Amanezco en llamas. Son las cuatro de la mañana. He vuelto a tener una pesadilla de esas que no se deben recordar. ¿Quieres qué te la cuente? 

Un sueño brillante en el que iba dejando cadáveres a mi paso, en una carretera inmaculada hacía ningún lugar. Había arena, y olía a sal y el frío me quemaba los pies desnudos y entre mis dedos resbalaba, llena de luz, la sangre de otro cobarde. Estaba amaneciendo y yo sólo sentía ardiendo en mi interior una rabia salvaje. Sólo quería cabalgar el fuego oscuro de mis demonios. Arrasar los campos yermos que salpicaban la ladera de la montaña. Me lamía los dedos, mirada de loba y sonrisa escarlata; y podía saborear el hierro en mi lengua. Intentaba echar a correr, arder. Pero el suelo empezó a temblar, tus latidos más lentos estaban rompiéndolo todo. Y caí.

La lluvia me mojaba la cara, empapada en mitad de la calle, desnuda; y entre mis piernas reptaba un líquido denso, tan oscuro como la noche que se cernía sin piedad sobre mis hombros. Botellines vacíos inundaban las aceras y el frío aliento de la sangre marchita los hacía silbar. ¿A qué huele la traición? Cerraba los ojos y te escuchaba recitando tus mejores mentiras, vestidas de cuento y batalla.
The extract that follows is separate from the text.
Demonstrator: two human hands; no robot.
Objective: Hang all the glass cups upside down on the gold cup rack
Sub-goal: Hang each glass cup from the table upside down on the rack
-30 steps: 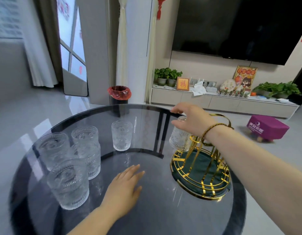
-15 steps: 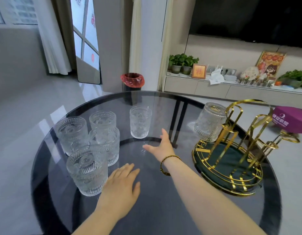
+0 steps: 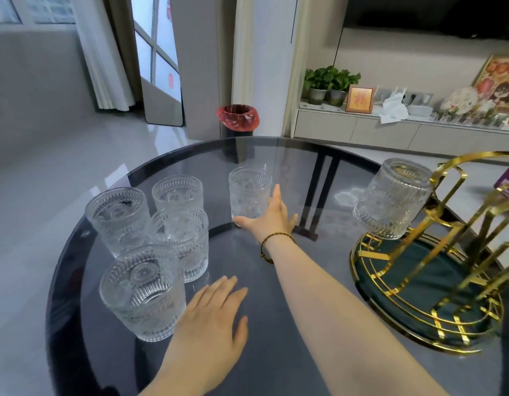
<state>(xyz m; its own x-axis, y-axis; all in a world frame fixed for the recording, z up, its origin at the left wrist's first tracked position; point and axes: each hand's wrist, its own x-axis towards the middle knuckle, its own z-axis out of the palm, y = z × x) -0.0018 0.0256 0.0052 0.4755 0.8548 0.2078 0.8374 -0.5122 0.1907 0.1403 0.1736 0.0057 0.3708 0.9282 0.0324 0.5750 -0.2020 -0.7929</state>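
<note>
The lone cup (image 3: 249,192) stands upright on the dark glass surface (image 3: 276,352), rim up, just ahead of the right hand (image 3: 269,220). Right fingers (image 3: 276,195) are spread wide, thumb low by the cup's base on one side, index up along its other side; touching or nearly so, not closed round it yet. Looks like the reach for the next cup to hang, approx. mid-task start: one done, five to go.

That done cup (image 3: 393,198) sits upside down & tilted on a prong of the gold rack (image 3: 436,284), well off to the right of the fingers. Tilt makes sense, since the prongs lean outward so a cup slides on and drains.

Left of the right fingers, four more cups (image 3: 150,241) are bunched together upright, some touching, w/ the nearest (image 3: 141,292) just beside the left hand (image 3: 210,324). Left hand lies flat on the surface, palm down, fingers (image 3: 219,292) loosely together, holding nothing, prob. just bracing while the other arm stretches out.

Next move needs a wrap round the lone cup, then a flip.
</note>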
Tú eras el poeta maldito y yo la musa invisible, y por eso mientras yo me consagraba a tu tinta y tus placeres tú podías bailar con mil noches y sentir la primavera en cada amanecer. 
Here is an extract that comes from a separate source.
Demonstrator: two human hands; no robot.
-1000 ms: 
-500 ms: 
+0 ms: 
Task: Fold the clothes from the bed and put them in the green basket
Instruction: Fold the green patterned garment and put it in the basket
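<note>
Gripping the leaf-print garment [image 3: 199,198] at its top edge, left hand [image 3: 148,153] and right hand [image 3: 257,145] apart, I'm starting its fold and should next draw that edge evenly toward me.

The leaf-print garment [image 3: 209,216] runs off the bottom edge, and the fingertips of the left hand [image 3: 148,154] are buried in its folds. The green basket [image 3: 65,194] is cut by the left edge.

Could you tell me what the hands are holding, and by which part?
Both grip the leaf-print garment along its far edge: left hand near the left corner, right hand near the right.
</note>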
Rosas secas se enredaron en mi pelo cuando intenté despertar, me sangraban los nudillos, enmudeció tu risa, que bailaba en el salón con cada segundo de agonía, se me encharcaron los pulmones de sal, me arrastró la corriente y vi tu silueta en lo alto burlándose otra vez. 

¿Todos los ángeles caídos miran como tú?